**Available data:**
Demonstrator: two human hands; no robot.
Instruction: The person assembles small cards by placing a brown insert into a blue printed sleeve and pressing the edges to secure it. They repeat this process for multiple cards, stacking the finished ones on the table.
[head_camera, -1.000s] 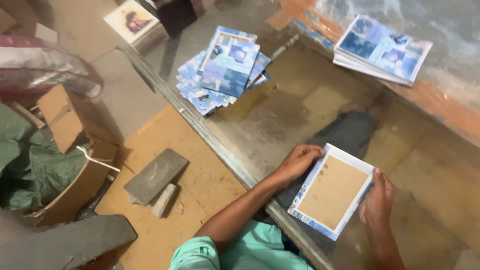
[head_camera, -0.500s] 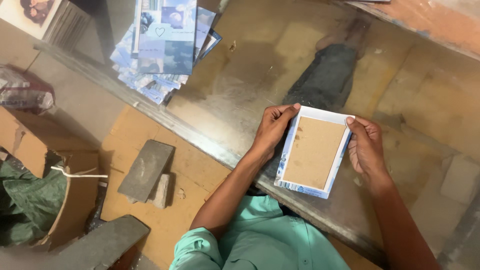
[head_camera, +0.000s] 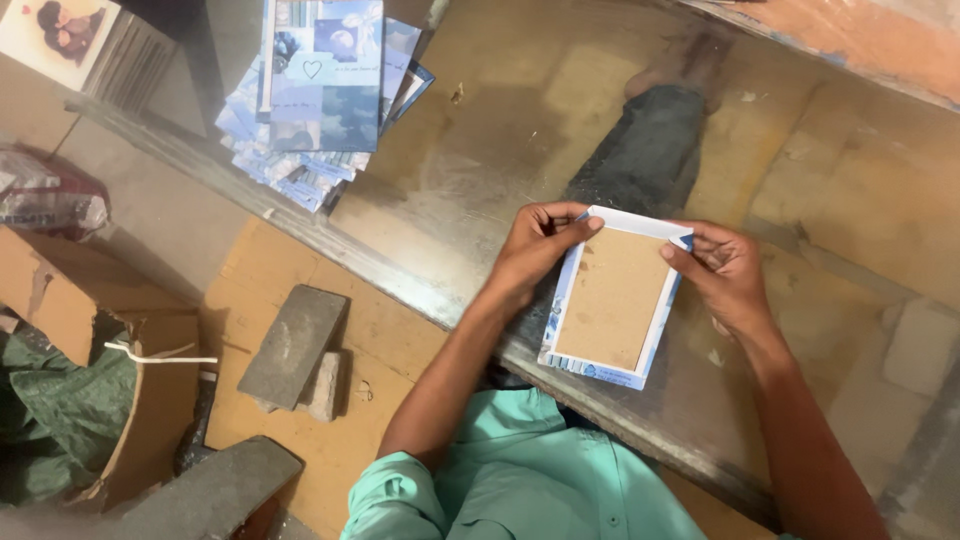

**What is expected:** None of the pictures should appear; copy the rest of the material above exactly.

**Exercise response:**
Demonstrator: two human hands; no robot.
Instruction: The person assembles small cards by placing a brown insert into a blue printed sleeve and pressing the edges to secure it. They repeat this process for multiple cards, stacking the finished ones on the table.
[head_camera, -1.000s] 
[head_camera, -0.500s] 
[head_camera, +0.000s] 

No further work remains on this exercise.